Universities haven’t changed much since the Middle Ages. There is the campus with its lecture halls, dormitories, libraries, and laboratories surrounded by leafy quadrangles. Well, they’ve added giant sports complexes, gyms and swimming pools, and gourmet restaurants, but the basic layout is the same. And the production process hasn’t changed since around 1200. Professors give lectures, students read books and take notes, there are examinations and grades, along with the occasional tutoring session, and a great deal of hanky panky. The professors wear tweed jackets instead of gowns, and the students wear – well, just about anything, including pajamas – but otherwise the university remains one of society’s most conservative institutions.
This has all been challenged, quite radically, in the last decade, as students, parents, taxpayers, and donors have begun to grasp the potential of the internet for revolutionizing the education industry. Distance-learning has been around for a long time (what used to be called “correspondence courses”), but the internet has made it possible for people to educate themselves, independently or in groups large and small, on an unprecedented scale. Startup companies, sometimes unaccredited, are entering the education space as never before. Alternative providers and platforms such as Khan Academy, TED, and the Mises Academy are offering modular, flexible, and specialized alternatives to the medieval model that continues to dominate the establishment universities. And everyone is talking about MOOCs, “Massively Online Open Courses,” offered by standalone firms or in partnerships with established universities.
The early — and predictable — reaction of the traditional universities was to denounce the entrants as cheap, inferior, fly-by-night operations. “They don’t offer real degrees!” “They don’t provide a high-quality education like we do!” Actually, some of the startups offer extremely high-quality products. Others don’t, but so what? Why should “higher education” correspond exactly to a four-year degree from Yale? Why can’t it be better, or worse? A Hyundai isn’t a Mercedes, but that doesn’t mean everybody has to drive a luxury car. And in many cases a shorter, more specialized – not to mention cheaper – curriculum is vastly superior to the bloated, politically correct, and increasingly irrelevant program offered by many of the prestige institutions.

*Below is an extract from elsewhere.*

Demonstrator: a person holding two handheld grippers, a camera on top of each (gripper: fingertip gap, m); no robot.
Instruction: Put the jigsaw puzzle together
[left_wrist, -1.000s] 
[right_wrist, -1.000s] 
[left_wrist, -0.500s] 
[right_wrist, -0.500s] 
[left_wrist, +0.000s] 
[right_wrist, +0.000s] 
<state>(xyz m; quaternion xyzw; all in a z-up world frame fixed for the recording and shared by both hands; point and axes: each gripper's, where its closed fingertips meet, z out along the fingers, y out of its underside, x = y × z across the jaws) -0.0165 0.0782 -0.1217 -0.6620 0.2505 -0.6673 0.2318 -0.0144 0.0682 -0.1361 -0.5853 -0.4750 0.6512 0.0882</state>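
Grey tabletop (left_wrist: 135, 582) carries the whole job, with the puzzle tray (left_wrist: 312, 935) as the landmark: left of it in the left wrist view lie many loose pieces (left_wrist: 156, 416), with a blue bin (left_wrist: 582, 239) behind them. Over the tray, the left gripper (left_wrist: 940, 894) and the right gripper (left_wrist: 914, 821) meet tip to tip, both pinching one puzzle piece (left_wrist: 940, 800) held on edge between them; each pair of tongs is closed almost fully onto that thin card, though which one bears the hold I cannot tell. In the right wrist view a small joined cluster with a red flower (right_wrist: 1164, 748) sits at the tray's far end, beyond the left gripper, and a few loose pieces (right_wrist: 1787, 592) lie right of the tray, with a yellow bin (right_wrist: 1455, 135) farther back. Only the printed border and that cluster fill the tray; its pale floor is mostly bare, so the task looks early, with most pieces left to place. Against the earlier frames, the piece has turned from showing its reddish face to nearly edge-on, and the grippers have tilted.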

Lately some traditional universities have been trying a new strategy, namely trying to incorporate the best features of the new platforms into the established models, a sort of Borg-like, assimilation strategy. An article Slate describes this trend, focusing on a “flipped” model in which students watch lectures at home, online, and do problems and exercises in class, with the help of instructors and classmates. I personally like the flipped model a lot and often use these techniques in the classroom. Some concepts are better taught using the lecture format, but why should I perform it live, and why should the students get it from me, if there is somebody else out there on the internet who can do it better? I’d rather spend my time working with the students alone or in small groups, after they’ve mastered the fundamentals. But therein lies the rub. The expensive, cumbersome, and rigid university structure is not particularly well suited for the flipped model. Most highly paid, tenure-track faculty aren’t trained to be in-class coaches and problem solvers. They may not be good at it – after all, they were trained to give lectures. Often there is little connection between their research and this kind of classroom activity, at least for undergraduate education. The coaching sessions can themselves be organized by lower-cost entrants, like the MOOC providers or community colleges or other local groups. You don’t need a huge university campus with a library, dorms, and football stadium to organize problem-solving sessions, and you don’t need overpaid professors to do it. There are exceptions – like graduate business schools that specialize in case-based instruction from highly-qualified discussion leaders (typically “clinical” professors who are former executives) – but in general, most scholars with PhDs are superfluous in this model.
If we had a free market for education, we would probably have far fewer schools, institutes, and programs, and we’d have a lot more diversity of structure and content. Sure, there would be some elite academies filled with top scholars who do research and train the next generation of top scholars. But we wouldn’t have thousands of universities copying that same basic structure at high cost and with little benefit.